__What the task requires__
Identify all lines in the listing that include the word "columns", and copy them out.

__Source information__
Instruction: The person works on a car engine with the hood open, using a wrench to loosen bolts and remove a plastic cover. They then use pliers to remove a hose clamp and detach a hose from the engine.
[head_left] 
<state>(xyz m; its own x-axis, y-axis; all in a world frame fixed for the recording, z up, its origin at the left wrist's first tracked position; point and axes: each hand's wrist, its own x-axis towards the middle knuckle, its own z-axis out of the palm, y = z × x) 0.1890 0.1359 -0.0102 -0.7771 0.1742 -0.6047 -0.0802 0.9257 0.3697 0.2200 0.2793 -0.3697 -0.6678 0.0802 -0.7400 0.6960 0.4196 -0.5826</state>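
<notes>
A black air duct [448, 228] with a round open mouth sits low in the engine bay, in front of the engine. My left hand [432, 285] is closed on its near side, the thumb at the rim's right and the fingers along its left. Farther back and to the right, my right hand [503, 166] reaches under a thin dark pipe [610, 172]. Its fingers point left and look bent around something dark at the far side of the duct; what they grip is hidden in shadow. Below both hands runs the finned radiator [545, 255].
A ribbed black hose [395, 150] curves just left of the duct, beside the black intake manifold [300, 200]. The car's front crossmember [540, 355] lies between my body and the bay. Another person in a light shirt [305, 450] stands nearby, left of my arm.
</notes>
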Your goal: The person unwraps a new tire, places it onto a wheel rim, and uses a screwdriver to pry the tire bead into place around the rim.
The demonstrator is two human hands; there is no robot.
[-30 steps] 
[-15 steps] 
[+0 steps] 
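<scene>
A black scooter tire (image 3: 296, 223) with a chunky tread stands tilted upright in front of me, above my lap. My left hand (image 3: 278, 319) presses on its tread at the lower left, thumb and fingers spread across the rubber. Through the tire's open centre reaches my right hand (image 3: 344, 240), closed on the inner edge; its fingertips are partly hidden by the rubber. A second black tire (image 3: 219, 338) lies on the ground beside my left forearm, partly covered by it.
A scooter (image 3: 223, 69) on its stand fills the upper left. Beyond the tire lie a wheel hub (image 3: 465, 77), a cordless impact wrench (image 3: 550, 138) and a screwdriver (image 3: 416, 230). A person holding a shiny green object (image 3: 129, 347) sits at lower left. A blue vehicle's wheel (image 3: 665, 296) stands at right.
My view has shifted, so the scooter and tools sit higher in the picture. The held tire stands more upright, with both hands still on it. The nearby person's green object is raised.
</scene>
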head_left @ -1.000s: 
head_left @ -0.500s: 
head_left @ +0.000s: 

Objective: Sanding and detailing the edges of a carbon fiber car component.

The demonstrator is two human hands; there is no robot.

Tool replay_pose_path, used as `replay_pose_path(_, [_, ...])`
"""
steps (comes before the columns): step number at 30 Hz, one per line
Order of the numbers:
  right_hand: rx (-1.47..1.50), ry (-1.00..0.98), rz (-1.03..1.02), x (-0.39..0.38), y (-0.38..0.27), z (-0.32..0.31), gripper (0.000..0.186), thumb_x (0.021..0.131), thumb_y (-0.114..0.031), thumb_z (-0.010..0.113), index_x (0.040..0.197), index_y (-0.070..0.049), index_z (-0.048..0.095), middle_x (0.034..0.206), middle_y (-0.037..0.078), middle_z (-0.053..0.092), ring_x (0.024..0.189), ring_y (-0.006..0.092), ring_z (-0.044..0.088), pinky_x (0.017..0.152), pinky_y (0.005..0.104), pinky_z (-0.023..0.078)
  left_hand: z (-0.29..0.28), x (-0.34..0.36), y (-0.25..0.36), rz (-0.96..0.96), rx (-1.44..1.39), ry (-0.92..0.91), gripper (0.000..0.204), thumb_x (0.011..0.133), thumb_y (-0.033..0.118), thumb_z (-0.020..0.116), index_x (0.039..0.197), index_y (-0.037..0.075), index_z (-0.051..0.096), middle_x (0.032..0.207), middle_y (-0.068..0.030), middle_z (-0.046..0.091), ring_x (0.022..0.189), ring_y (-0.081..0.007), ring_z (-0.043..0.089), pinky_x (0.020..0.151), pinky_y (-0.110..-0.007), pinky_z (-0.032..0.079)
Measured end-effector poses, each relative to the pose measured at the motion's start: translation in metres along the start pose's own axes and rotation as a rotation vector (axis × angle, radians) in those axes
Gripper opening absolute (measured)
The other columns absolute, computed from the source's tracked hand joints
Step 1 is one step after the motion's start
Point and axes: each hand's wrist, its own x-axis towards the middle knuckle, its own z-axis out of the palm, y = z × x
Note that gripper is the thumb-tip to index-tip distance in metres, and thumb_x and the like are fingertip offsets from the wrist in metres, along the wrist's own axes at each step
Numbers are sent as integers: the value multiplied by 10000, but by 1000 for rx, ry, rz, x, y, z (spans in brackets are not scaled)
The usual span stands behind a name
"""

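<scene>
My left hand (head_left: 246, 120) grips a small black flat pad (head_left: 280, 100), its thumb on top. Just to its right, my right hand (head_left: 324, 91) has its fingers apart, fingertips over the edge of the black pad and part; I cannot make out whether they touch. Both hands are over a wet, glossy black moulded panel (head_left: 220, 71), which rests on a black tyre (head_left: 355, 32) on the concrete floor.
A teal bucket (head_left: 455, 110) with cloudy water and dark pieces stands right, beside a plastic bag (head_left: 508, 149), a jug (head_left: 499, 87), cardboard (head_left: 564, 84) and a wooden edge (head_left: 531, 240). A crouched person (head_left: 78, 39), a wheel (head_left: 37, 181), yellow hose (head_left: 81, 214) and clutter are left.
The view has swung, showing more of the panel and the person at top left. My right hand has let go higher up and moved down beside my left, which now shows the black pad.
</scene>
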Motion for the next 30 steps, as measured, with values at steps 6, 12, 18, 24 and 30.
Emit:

__Response to the exercise__
steps (comes before the columns): step number at 30 Hz, one per line
The other columns absolute, computed from the source's tracked hand joints

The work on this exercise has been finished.